孟郊诗

Poems of Meng Jiao


Index

大梁送柳淳先入关

In Daliang, escorting Liu Chunxian through the gates


青山辗为尘
白日无闲人
自古推高车
争利西入秦

As dust rolls off the blue hills,
Daylight finds no man idle.
Since ancient times, big carriages here
Have jostled, heading west towards Qin.

王门与侯门
待富不待贫
空携一束书
去去谁相亲

King's Gate and Nobles' Gate
Serve the rich but not the poor.
Futilely, you carry off one bundle of scrolls.
But having left, who will be your friend?

-- 孟郊


废话

Daliang was once the Warring States capital of Wei. Heading west, the two men are probably leaving through the Barbarian Gate. Qin was the victor of the Warring States period and the first imperial dynasty, which lasted about fifteen minutes, historically speaking. It came apart when troops, sent to the north, were delayed by a flooding river. Rather than report for duty late and be beheaded, they revolted. Long story short, end of Qin.
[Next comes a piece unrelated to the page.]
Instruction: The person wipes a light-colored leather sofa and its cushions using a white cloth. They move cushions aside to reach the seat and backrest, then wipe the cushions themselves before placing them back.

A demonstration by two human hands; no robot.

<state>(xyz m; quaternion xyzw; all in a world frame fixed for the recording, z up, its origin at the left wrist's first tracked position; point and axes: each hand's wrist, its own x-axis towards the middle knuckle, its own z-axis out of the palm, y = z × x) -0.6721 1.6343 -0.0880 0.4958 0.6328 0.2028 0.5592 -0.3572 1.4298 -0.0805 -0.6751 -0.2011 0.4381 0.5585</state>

What strikes me in this poem, as in other later poems of Meng Jiao, is his honest voice of hard experience. In hard times, you futilely carry off with you what little you can. The hard times serve as a forcing function to further reduce what you can keep. You learn what is of value and what is not. You soon find that the books you thought you would treasure have nothing of value to offer, no strength to lend in extremity. The next time you fall through the cracks, you choose better books.

This process, not the arbitrary choices of old white male professors, is how the "classics" come down to us. Books unworthy of being preserved in the lonely friendless darkness are not literature. They are the voices of futility.